▸ Exercise description
Output, without alteration, the first line of the entries and each line after it, stopping with the line that contains "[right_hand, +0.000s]".

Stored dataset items
[Start of section]
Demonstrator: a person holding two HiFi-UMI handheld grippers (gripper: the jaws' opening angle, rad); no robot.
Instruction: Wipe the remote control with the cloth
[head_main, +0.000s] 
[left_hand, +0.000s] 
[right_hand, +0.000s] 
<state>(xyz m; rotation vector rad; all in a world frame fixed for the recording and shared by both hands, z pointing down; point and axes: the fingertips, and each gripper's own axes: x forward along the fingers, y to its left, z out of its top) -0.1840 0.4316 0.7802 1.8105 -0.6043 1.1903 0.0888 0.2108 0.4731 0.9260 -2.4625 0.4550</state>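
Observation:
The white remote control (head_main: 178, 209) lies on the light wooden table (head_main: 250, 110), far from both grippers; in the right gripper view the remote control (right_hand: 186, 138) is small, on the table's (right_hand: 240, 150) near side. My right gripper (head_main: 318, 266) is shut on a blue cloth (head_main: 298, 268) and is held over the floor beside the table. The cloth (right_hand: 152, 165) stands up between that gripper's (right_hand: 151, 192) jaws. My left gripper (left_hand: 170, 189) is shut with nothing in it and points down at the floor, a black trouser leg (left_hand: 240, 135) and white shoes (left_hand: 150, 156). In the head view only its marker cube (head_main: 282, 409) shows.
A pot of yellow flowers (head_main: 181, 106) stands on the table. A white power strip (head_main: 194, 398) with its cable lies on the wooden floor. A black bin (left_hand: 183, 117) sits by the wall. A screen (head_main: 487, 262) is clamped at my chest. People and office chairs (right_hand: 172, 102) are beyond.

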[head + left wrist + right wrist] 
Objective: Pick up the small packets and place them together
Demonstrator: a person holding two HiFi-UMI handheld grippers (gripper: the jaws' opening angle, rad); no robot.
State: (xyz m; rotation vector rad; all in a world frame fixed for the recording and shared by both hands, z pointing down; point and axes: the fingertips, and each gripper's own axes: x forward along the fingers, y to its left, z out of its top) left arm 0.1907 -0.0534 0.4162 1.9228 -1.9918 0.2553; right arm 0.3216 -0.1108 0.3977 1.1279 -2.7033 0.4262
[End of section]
▸ Response to the exercise
Demonstrator: a person holding two HiFi-UMI handheld grippers (gripper: the jaws' opening angle, rad); no robot.
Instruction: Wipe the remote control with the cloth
[head_main, +0.000s] 
[left_hand, +0.000s] 
[right_hand, +0.000s] 

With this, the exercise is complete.